The given function, $f\left(x\right)=\frac{a\sin \left(x\right)+b\cos \left(x\right)}{c\sin \left(x\right)+d\cos \left(x\right)}$.

Differentiate the given function with respect to $x$.

$$\begin{gathered} \frac{\mathrm{d}}{dx}\left[f\left(x\right)\right]=\frac{d}{dx}\left(\frac{a\sin \left(x\right)+b\cos \left(x\right)}{c\sin \left(x\right)+d\cos \left(x\right)}\right) \\ \Rightarrow f\text{'}\left(x\right)=\frac{\left(c\sin \left(x\right)+d\cos \left(x\right)\right){\displaystyle \frac{d}{dx}}\left(a\sin \left(x\right)+b\cos \left(x\right)\right)-\left(a\sin \left(x\right)+b\cos \left(x\right)\right){\displaystyle \frac{d}{dx}}\left(c\sin \left(x\right)+d\cos \left(x\right)\right)}{{\left(c\sin \left(x\right)+d\cos \left(x\right)\right)}^2}\left[\because \frac{d}{d\mathrm{x}}\left(\frac{\mathrm{u}}{\mathrm{v}}\right)=\frac{\mathrm{v}{\displaystyle \frac{d\mathrm{u}}{d\mathrm{x}}}-\mathrm{u}{\displaystyle \frac{d\mathrm{v}}{d\mathrm{x}}}}{{\mathrm{v}}^2}\right] \\ \Rightarrow f\text{'}\left(x\right)=\frac{\left(c\sin \left(x\right)+d\cos \left(x\right)\right)\times \left(a\cos \left(x\right)-b\sin \left(x\right)\right)-\left(a\sin \left(x\right)+b\cos \left(x\right)\right)\times \left(c\cos \left(x\right)-d\sin \left(x\right)\right)}{{\left(c\sin \left(x\right)+d\cos \left(x\right)\right)}^2} \\ \Rightarrow f\text{'}\left(x\right)=\frac{ac\sin \left(x\right)\cos \left(x\right)-bc{\sin }^2\left(x\right)+ad{\cos }^2\left(x\right)-bd\sin \left(x\right)\cos \left(x\right)-ac\sin \left(x\right)\cos \left(x\right)+ad{\sin }^2\left(x\right)-bc{\cos }^2\left(x\right)+bd\sin \left(x\right)\cos \left(x\right)}{{\left(c\sin \left(x\right)+d\cos \left(x\right)\right)}^2} \\ \Rightarrow f\text{'}\left(x\right)=\frac{ad{\cos }^2\left(x\right)+ad{\sin }^2\left(x\right)-bc{\sin }^2\left(x\right)-bc{\cos }^2\left(x\right)}{{\left(c\sin \left(x\right)+d\cos \left(x\right)\right)}^2} \\ \Rightarrow f\text{'}\left(x\right)=\frac{ad\left[{\cos }^2\left(x\right)+{\sin }^2\left(x\right)\right]-bc\left[{\sin }^2\left(x\right)+{\cos }^2\left(x\right)\right]}{{\left(c\sin \left(x\right)+d\cos \left(x\right)\right)}^2} \\ \Rightarrow f\text{'}\left(x\right)=\frac{\left(ad\times 1\right)-\left(bc\times 1\right)}{{\left(c\sin \left(x\right)+d\cos \left(x\right)\right)}^2}\left[\because {\sin }^2\left(\mathrm{x}\right)+{\cos }^2\left(\mathrm{x}\right)=1\right] \\ \Rightarrow f\text{'}\left(x\right)=\frac{ad-bc}{{\left(c\sin \left(x\right)+d\cos \left(x\right)\right)}^2} \end{gathered}$$

Now, for decreasing intervals $f\text{'}\left(\mathrm{x}\right)<0$.
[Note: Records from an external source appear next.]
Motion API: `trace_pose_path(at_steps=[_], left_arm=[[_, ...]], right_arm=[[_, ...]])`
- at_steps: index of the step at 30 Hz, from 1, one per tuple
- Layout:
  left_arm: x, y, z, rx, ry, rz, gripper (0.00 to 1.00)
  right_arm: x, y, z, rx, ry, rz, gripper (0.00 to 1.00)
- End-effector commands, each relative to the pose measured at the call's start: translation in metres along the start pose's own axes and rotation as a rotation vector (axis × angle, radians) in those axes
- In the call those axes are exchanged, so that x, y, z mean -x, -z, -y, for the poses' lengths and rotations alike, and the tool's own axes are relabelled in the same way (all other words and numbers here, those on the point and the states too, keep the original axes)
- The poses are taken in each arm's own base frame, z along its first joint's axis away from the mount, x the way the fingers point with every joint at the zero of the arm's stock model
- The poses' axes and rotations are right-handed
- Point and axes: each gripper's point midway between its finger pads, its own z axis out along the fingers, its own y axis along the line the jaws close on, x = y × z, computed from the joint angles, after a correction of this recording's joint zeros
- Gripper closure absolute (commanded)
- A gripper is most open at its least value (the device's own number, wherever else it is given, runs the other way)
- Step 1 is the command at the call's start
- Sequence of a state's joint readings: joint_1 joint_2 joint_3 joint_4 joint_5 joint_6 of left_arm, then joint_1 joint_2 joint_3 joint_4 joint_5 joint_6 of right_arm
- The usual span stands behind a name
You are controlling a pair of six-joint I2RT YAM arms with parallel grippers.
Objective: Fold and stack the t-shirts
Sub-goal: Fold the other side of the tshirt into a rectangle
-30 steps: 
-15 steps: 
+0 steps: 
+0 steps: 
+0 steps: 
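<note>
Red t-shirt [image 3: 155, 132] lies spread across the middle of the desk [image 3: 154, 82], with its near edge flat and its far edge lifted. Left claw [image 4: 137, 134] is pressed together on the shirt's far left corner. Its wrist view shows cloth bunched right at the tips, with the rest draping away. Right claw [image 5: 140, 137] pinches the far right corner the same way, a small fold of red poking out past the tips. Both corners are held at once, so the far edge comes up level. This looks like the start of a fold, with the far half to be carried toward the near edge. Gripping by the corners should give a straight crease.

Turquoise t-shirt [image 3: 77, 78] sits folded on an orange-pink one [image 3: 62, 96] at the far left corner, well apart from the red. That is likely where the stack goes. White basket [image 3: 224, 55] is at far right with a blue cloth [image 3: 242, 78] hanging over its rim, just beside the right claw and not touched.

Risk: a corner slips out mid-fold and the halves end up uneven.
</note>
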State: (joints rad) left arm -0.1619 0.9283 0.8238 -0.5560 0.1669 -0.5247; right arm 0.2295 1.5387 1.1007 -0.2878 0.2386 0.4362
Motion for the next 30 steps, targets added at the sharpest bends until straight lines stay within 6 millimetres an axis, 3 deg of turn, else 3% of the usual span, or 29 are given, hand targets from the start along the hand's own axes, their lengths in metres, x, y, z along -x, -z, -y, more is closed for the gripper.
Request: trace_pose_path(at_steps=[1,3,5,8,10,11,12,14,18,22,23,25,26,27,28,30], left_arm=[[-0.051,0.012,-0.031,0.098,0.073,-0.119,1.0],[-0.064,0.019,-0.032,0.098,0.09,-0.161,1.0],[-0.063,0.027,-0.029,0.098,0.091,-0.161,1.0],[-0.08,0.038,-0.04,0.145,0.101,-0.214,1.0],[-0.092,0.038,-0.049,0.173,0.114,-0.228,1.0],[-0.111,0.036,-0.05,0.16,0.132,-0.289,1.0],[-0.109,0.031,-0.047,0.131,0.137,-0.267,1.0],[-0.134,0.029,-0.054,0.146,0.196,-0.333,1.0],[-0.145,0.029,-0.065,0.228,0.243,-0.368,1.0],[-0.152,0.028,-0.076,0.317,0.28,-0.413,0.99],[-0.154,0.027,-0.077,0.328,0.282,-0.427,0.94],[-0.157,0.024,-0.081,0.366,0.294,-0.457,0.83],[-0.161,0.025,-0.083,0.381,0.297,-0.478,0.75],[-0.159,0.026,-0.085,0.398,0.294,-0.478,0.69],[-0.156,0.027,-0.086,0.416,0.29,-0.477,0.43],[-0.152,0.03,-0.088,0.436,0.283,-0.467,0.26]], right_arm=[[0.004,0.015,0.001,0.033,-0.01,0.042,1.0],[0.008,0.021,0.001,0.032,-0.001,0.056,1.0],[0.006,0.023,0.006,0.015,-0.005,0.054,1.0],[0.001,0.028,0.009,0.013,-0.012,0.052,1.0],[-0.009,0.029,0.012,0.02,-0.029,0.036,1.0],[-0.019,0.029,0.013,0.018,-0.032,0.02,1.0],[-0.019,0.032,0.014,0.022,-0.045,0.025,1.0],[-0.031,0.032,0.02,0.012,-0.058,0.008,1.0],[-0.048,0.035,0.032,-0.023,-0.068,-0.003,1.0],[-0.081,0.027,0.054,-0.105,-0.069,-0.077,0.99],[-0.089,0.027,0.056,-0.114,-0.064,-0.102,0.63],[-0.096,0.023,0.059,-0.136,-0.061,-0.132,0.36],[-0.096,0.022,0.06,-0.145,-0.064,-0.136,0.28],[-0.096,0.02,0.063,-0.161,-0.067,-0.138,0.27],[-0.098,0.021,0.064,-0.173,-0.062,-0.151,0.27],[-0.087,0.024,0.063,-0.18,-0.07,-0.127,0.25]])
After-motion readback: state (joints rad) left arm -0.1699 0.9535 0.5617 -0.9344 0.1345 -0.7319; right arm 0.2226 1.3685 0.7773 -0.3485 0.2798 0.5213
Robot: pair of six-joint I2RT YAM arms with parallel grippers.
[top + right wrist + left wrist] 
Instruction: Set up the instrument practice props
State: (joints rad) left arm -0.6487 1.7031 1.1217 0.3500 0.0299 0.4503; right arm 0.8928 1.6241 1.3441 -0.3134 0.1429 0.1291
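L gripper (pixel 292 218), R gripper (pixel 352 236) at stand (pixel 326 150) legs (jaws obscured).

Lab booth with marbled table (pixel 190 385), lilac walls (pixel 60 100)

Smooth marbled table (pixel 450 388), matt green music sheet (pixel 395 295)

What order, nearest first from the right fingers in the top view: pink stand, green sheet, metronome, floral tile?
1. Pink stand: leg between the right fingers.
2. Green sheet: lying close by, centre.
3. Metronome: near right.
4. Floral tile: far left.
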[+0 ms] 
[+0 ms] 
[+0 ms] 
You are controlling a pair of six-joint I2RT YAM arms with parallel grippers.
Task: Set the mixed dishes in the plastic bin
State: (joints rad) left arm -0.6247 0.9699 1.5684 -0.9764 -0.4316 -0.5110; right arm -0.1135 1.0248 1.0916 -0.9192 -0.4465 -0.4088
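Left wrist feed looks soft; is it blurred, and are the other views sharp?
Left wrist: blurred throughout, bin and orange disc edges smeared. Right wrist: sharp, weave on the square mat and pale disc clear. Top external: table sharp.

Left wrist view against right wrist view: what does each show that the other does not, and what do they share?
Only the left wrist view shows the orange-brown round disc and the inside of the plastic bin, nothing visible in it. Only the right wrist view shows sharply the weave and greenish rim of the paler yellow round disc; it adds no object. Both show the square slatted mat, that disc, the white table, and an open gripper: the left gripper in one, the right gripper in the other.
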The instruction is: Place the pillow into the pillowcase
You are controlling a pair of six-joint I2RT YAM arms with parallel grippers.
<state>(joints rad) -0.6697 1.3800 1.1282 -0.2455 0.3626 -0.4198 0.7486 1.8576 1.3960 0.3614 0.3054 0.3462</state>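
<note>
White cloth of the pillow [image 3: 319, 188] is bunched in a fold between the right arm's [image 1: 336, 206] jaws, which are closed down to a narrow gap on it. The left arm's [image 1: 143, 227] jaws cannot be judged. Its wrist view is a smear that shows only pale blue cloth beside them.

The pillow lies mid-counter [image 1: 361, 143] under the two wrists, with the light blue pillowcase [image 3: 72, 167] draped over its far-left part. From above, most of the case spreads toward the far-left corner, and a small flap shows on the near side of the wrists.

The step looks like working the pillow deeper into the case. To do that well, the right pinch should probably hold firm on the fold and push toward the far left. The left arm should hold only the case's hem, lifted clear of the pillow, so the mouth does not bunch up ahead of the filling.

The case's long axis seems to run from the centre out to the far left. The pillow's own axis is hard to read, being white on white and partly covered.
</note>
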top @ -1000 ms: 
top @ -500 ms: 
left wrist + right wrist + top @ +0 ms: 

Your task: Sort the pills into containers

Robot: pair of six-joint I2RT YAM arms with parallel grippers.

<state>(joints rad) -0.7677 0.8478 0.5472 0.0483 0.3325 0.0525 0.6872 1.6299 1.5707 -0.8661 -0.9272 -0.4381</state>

$$\begin{gathered} \Rightarrow \frac{ad-bc}{{\left(c\sin \left(x\right)+d\cos \left(x\right)\right)}^2}<0 \\ \Rightarrow ad-bc<0\times {\left(c\sin \left(x\right)+d\cos \left(x\right)\right)}^2\left[\because {\left(c\sin \left(x\right)+d\cos \left(x\right)\right)}^2\ge 0\right] \\ \Rightarrow ad-bc<0 \end{gathered}$$

So, the function $\frac{a\sin \left(x\right)+b\cos \left(x\right)}{c\sin \left(x\right)+d\cos \left(x\right)}$ is decreasing if $ad-bc<0$.

Hence, the correct option is (B).